## What needs to be done
Reproduce without change the lines in the material below that run from the one with "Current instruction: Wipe" to the end, and nothing more.

## Raw data
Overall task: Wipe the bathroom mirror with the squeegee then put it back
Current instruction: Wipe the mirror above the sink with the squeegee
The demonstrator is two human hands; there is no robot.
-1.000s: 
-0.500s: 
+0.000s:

## Result below
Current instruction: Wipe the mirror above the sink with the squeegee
The demonstrator is two human hands; there is no robot.
-1.000s: 
-0.500s: 
+0.000s:

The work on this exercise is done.